Vector Similarity Search with Dot Product

This repository contains an efficient implementation of a vector similarity search algorithm using dot product calculations. The algorithm is designed to find the K-nearest neighbors (KNN) of a query vector from a large dataset of vectors in memory.

Overview

Vector similarity search is a fundamental operation in many machine learning applications, including:

Recommendation systems
Semantic search
Image similarity
Natural language processing
Anomaly detection

This implementation focuses on in-memory vector search with high performance through parallel processing using Kotlin coroutines.

Algorithm Overview

The implementation uses the dot product between normalized vectors to measure similarity. When vectors are normalized (have a magnitude of 1), the dot product is equivalent to the cosine of the angle between them, which is a common similarity measure.

Key Features

Efficient in-memory vector similarity search
Parallel processing using Kotlin coroutines
Top-K list for maintaining top K results
Vector normalization for cosine similarity calculation

Implementation Details

Core Components

VectorSimilarity: A data class that holds a vector and its similarity score with the query vector, implementing Comparable to allow sorting by similarity.

data class VectorSimilarity<T : Comparable<T>, V>(
    val similarity: T,
    val vector: V,
) : Comparable<VectorSimilarity<T, V>> {
    override fun compareTo(other: VectorSimilarity<T, V>): Int = other.similarity.compareTo(similarity)
}

TopKList: A data structure that maintains a top-K list of the most similar vectors.

data class TopKList<T : Comparable<T>>(val maxSize: Int = 100) {
    private val sortedSet = ConcurrentSkipListSet<T>()
    val sortedList: List<T> get() = sortedSet.toList()
    fun add(element: T) {
        sortedSet.add(element)
        if (sortedSet.size > maxSize) sortedSet.pollLast()
    }
}

Vector Normalization: An extension property that normalizes a vector to have a magnitude of 1.

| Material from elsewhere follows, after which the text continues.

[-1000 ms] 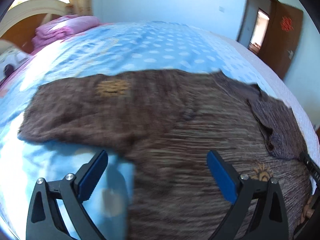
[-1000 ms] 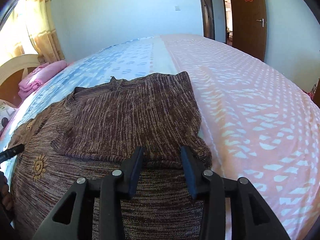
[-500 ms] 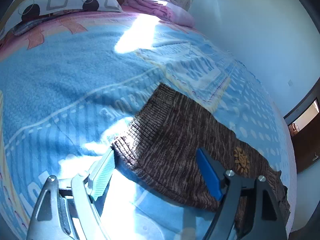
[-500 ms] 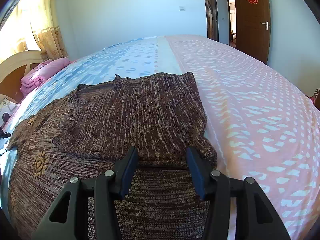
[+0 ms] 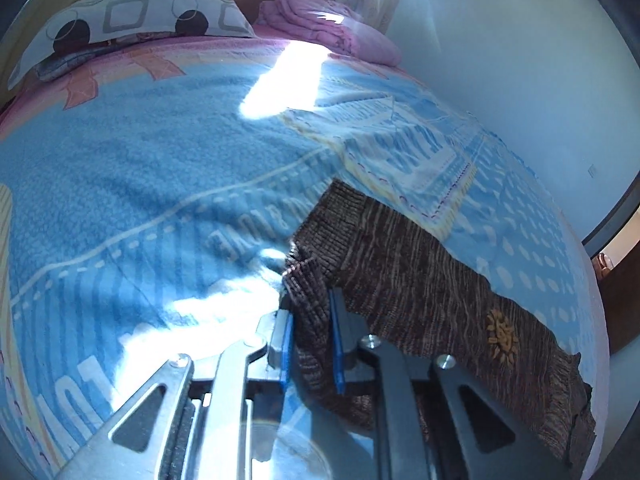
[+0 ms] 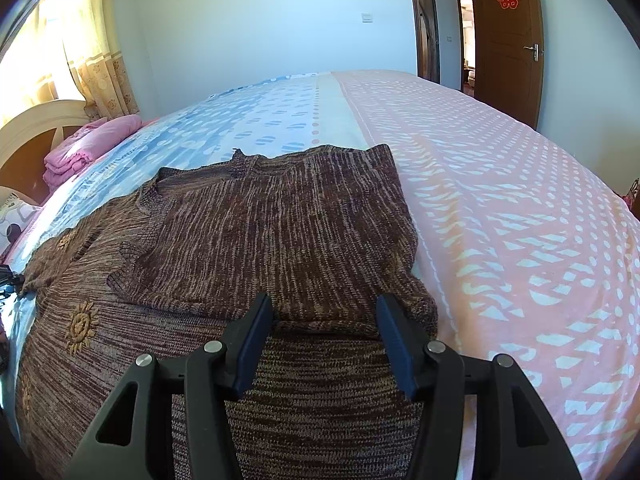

val Random.normalizedVector: D1Array<Double>
    get() {
        val v = mk.ndarray(DoubleArray(DIMENSION) { nextDouble() })
        return sqrt(v.dot(v)).let { if (it != 0.0) v.div(it) else v }
    }

Algorithm Steps

Generate a normalized query vector
For each vector in the dataset (in parallel):
- Normalize the vector
- Calculate the dot product with the query vector
- Add the vector and its similarity score to the top-K list
Return the top K most similar vectors

Performance Characteristics

The algorithm has the following performance characteristics:

Time Complexity: O(n * d + n * log(k))
- n: number of vectors in the dataset
- d: dimension of the vectors
- k: number of nearest neighbors to find
Space Complexity: O(n * d + k)
- Main storage for the vectors
- Top-K list for the top K results
Parallelization: The implementation uses Kotlin coroutines to process vectors in parallel, which significantly improves performance on multi-core systems.

Performance Optimizations

The implementation includes several optimizations to improve performance:

Parallel Processing with Coroutines: The algorithm uses Kotlin coroutines to process vectors in parallel, significantly improving performance on multi-core systems. Each vector comparison is executed in its own coroutine, allowing for efficient CPU utilization.
Thread-safe TopKList: The TopKList class is optimized for concurrent access from multiple coroutines, using a ConcurrentSkipListSet for thread-safe operations without requiring external synchronization.
Skip Normalization for Pre-normalized Vectors: When working with embeddings that are already normalized (e.g., from models like BERT, Word2Vec), you can use pre-normalized vectors to skip the normalization step, which can be expensive for high-dimensional vectors.
Efficient Memory Usage: The implementation is designed to minimize memory allocations during the search process, reusing data structures where possible.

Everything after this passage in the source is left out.